Die Verbreitung von Literatur ohne offizielle Druckgenehmigung galt gemäß Artikel 70 des Strafgesetzbuches der RSFSR als antisowjetische Agitation und Propaganda und wurde mit Lagerhaft, Verbannung und Ausweisung bestraft.

DDR

In der DDR gab es bis zum Ende der achtziger Jahre über 30 künstlerisch-literarische Periodika mit Auflagen zwischen 20 und 200 Exemplaren und ca. 50 Zeitschriften, Informationshefte und Periodika, die von Bürgerrechts-, Friedens-, Oppositions- und Umweltgruppen in zum Teil hohen Auflagen (bis 5.000 Ex.) verbreitet wurden. Über Bestände dieser Zeitschriften verfügen u.a. die Umweltbibliothek Berlin, das Osteuropa-Institut der Universität Bremen, das Deutsche Literaturarchiv Marbach, die Deutsche Bücherei Leipzig und die Sächsische Landesbibliothek. Digitalisiert wurden literarische und künstlerische Samisdatzeitschriften durch die TU Dresden , eine Digitalisierung der Samisdatzeitschriften aus dem Spektrum der Oppositions- und Bürgerrechtsgruppen wie Grenzfall, Grubenkante, Kopfsprung, Lausitzbotin, Plattform, Umweltblätter ist in Vorbereitung. Wichtig erscheint das, weil sie aufgrund ihrer schlechten Papierqualität schon bald unlesbar zu werden drohen. Ein Teil dieser Zeitschriften wurde von der DDR-Staatssicherheit unterwandert. So wurde z.B. die Probenummer des Friedrichsfelder Feuermelders von Stasispitzeln als Lockvögel verfasst.
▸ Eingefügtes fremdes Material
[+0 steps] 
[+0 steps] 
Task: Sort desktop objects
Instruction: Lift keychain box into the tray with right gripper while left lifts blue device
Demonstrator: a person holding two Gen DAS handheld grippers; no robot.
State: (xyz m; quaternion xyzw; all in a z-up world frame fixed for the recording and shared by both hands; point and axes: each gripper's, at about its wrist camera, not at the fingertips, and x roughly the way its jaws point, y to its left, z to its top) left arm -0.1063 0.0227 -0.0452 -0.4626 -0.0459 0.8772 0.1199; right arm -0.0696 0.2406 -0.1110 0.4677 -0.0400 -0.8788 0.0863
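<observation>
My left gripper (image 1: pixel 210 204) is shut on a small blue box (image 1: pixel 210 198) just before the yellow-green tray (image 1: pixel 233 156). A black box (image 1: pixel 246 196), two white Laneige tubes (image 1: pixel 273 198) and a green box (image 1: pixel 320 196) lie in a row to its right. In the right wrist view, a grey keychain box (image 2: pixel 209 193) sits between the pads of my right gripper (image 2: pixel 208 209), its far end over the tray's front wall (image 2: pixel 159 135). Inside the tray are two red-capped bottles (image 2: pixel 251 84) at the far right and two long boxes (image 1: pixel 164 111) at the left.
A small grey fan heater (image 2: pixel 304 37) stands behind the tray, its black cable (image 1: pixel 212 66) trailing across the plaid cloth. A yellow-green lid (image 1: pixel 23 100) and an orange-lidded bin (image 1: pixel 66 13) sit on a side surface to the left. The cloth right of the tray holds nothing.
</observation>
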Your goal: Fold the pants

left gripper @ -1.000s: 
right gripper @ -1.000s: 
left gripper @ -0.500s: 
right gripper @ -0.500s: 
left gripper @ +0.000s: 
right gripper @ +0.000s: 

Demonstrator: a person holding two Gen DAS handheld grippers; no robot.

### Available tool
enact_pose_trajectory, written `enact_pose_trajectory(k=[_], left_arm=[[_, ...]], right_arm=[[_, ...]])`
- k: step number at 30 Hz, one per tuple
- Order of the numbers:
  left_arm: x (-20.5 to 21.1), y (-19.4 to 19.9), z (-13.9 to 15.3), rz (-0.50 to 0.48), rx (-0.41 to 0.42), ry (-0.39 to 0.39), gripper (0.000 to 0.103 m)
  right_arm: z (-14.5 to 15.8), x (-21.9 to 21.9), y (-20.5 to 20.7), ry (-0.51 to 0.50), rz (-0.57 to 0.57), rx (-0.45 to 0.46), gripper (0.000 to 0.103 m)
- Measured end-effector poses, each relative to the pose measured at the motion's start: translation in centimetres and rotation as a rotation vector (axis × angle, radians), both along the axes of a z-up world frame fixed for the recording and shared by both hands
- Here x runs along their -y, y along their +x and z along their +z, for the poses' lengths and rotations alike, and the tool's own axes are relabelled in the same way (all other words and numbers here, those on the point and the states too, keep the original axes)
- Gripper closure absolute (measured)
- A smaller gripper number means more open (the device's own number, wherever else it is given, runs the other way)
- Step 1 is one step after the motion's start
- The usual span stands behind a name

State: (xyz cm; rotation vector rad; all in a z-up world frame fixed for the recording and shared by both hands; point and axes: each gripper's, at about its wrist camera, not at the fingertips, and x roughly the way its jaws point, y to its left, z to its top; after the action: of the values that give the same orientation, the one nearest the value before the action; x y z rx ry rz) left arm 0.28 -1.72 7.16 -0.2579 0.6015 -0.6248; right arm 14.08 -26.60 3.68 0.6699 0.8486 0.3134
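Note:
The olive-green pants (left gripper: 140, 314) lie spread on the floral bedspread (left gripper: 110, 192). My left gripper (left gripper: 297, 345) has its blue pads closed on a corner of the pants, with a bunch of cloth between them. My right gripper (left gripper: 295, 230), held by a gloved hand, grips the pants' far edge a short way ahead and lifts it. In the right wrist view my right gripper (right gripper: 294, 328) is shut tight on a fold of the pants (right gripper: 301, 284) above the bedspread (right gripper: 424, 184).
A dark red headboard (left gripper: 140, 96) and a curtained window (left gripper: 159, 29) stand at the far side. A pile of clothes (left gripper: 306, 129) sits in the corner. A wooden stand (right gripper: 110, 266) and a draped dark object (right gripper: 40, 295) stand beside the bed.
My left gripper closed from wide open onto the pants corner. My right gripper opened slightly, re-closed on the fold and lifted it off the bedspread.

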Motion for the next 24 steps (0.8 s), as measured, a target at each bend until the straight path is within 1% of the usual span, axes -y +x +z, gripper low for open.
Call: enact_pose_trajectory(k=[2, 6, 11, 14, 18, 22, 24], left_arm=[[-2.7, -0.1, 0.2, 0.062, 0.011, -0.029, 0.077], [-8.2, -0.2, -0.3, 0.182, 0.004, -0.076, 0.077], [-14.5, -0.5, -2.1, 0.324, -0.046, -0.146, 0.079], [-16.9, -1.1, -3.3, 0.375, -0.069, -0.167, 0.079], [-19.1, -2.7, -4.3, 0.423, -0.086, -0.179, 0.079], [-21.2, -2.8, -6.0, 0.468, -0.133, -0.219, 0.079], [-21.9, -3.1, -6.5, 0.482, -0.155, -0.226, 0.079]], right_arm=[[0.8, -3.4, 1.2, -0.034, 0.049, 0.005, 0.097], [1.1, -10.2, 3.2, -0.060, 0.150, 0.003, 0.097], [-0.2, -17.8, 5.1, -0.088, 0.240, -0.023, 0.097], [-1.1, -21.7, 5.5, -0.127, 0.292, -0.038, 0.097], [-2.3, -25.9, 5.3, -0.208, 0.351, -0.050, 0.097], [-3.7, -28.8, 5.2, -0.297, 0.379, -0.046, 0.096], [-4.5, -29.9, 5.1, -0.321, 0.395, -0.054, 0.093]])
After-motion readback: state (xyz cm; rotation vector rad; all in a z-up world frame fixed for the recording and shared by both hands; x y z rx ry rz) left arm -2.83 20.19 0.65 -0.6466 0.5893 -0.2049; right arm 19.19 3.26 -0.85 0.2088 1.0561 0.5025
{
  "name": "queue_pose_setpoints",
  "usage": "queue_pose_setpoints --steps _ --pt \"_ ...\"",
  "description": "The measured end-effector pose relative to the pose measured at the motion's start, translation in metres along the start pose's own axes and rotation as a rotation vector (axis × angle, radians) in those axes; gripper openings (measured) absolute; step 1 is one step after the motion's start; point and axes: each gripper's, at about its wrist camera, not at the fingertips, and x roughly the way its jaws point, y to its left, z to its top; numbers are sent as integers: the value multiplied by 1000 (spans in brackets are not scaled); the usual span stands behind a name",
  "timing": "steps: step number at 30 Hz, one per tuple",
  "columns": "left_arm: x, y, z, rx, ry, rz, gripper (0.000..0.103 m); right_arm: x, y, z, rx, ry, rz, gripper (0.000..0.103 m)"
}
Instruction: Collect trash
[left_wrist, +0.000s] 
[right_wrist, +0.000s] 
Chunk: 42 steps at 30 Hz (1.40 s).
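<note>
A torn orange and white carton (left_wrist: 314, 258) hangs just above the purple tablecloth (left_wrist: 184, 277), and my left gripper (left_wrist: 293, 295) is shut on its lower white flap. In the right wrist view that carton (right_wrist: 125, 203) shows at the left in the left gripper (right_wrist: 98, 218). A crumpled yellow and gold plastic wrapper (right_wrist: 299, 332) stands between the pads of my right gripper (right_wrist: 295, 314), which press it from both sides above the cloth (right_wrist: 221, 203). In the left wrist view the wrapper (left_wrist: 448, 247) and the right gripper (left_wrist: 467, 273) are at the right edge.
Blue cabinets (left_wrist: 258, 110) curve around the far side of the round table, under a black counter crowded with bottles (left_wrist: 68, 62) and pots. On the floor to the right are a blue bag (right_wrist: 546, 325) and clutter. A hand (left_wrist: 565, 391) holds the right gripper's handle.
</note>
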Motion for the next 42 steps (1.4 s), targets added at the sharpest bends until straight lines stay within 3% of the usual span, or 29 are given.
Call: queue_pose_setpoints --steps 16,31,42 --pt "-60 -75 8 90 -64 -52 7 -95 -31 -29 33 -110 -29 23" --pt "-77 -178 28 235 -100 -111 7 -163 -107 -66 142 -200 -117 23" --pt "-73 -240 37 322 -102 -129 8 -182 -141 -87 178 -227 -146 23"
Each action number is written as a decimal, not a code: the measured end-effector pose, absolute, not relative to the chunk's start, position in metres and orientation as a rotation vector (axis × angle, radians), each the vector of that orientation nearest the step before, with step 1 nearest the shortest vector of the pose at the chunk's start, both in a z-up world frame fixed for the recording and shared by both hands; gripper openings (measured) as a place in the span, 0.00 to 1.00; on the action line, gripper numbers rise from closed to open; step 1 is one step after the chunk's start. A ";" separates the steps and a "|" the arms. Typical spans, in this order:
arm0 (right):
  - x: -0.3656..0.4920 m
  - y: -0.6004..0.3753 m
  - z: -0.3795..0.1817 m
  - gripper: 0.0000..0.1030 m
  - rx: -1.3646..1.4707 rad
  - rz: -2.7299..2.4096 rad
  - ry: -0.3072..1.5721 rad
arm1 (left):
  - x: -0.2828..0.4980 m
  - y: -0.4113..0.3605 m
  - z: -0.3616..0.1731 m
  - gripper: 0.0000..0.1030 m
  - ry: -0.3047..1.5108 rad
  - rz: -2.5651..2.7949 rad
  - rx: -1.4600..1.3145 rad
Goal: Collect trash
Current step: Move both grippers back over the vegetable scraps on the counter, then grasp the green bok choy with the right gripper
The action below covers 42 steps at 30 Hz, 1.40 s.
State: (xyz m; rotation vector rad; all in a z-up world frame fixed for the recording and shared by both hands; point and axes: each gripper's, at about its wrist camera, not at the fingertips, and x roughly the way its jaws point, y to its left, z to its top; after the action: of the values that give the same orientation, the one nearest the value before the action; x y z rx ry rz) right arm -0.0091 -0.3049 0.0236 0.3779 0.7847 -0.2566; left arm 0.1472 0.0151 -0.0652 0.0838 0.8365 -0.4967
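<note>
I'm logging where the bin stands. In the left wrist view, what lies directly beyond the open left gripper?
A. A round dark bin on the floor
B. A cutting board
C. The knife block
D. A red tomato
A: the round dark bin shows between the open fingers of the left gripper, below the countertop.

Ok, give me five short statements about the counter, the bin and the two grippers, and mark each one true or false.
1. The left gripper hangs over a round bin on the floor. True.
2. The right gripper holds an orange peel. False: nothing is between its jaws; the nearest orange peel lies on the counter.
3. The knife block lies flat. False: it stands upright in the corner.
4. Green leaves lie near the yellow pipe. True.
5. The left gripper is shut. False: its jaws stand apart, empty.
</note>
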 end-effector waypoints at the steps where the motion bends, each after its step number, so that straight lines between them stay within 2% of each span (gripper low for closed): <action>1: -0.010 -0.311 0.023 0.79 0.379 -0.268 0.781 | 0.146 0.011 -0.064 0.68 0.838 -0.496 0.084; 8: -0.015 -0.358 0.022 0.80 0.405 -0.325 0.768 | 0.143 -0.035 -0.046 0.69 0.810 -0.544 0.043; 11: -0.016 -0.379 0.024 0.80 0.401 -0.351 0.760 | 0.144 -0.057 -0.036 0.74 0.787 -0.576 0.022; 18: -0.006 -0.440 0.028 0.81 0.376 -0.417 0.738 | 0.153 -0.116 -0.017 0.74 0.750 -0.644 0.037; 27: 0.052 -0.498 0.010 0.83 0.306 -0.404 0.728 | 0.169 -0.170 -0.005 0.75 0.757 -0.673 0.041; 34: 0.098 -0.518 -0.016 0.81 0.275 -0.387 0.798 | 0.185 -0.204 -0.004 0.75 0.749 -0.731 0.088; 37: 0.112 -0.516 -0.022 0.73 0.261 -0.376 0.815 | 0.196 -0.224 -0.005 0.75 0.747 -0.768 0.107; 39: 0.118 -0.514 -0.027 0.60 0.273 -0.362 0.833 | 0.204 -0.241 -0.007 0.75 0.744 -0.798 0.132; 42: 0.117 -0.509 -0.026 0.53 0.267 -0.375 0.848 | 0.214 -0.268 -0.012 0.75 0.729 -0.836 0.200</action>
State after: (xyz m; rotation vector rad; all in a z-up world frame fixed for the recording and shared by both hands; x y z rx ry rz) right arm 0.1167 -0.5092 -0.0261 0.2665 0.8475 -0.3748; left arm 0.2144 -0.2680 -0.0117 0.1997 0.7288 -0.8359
Der Samizdat Telegraph (Zeitschrift) (ehem. Umweltblätter) gehörte vor der Wende zu den grössten Untergrundzeitschriften der linken DDR-Opposition und wird auch heute noch herausgegeben.

Tamisdat

Eine weitere Variante der Verbreitung verbotener Literatur war der sogenannte Tamisdat - "Dortverlag" (Tam russisch там - dort). Die Bücher wurden im Ausland, am häufigsten in westeuropäischen und amerikanischen Verlagen (z.B. Ann Arbor, YMCA-Press oder Ardis), auf Russisch gedruckt und in die Sowjetunion geschmuggelt. So wurde zum Beispiel Boris Pasternaks Doktor Schiwago zuerst 1957 auf Italienisch veröffentlicht, 1959 aber in Paris auch auf Russisch publiziert. Weitere bekannte Beispiele für Tamisdat-Literatur sind die Werke Ossip Mandelstams sowie Nadeschda Mandelstams Memoiren.

Auch das Aufbewahren von Tamisdat-Büchern und -Zeitschriften war alles andere als ungefährlich. In der Sowjetunion drohten dem Besitzer bei Entdeckung mindestens fünf Jahre Haft.